Кто-то осторожно разжимал мне пальцы, а я инстинктивно не давал. Потом мы с Лизой стояли над раковиной. Хлестала жгуче-холодная вода. Лиза, низко наклонившись, вынимала из моей ладони стекла. От локтя вниз у меня на руке шел длинный глубокий разрез — след Гришкиного ножа. Из него сочилась кровь. Я смотрел на это как на чужое. Передо мной мучительно стояло недавнее Гришкино лицо, его испуганные, почти родные глаза. Видимо, у меня был шок.
Когда мы вернулись в купе, второй Гришка, уже умытый, полулежал на лавке. Наш Гришка сидел напротив и очумело пялился на него. На столе в полиэтиленовых пакетах виднелся нож, осколки вазочки, какие-то баллоны. Глинская поднялась нам навстречу.
— Вот, попробуй втолкуй этому балбесу, — улыбнулась она, — что он все Царство Небесное проспал. Скоро Тверь. Их сейчас снимут с поезда…
— Кого?
— Гришек. Главное, чтобы не перепутали. Слушай теперь внимательно. Я и ты здесь ни при чем. Гришка сам оказал сопротивление. Лиза — свидетель.
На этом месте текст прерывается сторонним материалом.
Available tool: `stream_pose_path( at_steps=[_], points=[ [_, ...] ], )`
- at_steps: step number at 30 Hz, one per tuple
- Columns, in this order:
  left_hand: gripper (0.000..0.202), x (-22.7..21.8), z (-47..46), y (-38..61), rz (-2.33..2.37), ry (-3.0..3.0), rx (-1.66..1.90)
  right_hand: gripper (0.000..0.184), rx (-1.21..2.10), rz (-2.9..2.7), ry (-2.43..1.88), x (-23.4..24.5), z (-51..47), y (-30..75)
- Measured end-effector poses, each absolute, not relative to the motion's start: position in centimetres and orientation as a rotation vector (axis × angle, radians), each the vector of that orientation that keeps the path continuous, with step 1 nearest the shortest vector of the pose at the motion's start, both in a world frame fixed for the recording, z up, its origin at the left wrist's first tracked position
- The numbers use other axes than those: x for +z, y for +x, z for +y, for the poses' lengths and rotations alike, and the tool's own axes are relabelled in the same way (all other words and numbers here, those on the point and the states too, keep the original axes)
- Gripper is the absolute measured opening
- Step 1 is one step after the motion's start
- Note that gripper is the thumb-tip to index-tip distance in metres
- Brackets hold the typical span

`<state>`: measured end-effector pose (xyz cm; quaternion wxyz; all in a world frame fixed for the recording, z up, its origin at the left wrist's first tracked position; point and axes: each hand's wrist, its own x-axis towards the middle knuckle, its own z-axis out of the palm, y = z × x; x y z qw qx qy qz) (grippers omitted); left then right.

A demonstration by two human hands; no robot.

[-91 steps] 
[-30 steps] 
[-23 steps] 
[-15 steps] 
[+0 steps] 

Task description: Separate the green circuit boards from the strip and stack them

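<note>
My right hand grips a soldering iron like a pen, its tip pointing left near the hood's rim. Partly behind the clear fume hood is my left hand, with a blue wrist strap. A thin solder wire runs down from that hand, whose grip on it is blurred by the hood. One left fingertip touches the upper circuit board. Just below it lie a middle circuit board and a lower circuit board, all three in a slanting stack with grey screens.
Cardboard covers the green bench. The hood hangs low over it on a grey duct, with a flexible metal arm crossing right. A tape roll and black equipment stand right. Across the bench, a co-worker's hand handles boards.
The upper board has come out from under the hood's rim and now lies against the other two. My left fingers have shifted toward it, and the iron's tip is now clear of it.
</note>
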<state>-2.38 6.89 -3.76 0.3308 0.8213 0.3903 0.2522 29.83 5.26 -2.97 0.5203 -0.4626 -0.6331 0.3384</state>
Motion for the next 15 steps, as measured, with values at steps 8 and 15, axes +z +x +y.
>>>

Я сидел рядом со вторым Гришкой, впавшем в безразличие. Лиза туго бинтовала мою руку.
Поезд начал тормозить перед Тверью. Мы с Глинской ушли в свое купе. Когда поезд встал, по проходу забухали ботинки тверской милиции.
Глинская бережно взяла мою забинтованную руку и прижала к своей щеке. Я хотел отдернуть — сквозь бинты проступала кровь. Она не выпустила.
— Вчера мне мама покойная приснилась, — задумчиво произнесла Глинская. — И звала к себе.
— Опять начинаешь, Ань…
— …а я не хотела идти, — вспоминала она. — Тогда мама взяла меня за руку, как я тебя сейчас. И мне так стало легко… А хочешь, я тебе буду сниться? Часто-часто сниться. И мы опять будем с тобой смеяться, пить чай и угонять машины. Хочешь? А ты будешь рисовать губановские туалеты. Хочешь? — Глинская болезненно улыбнулась.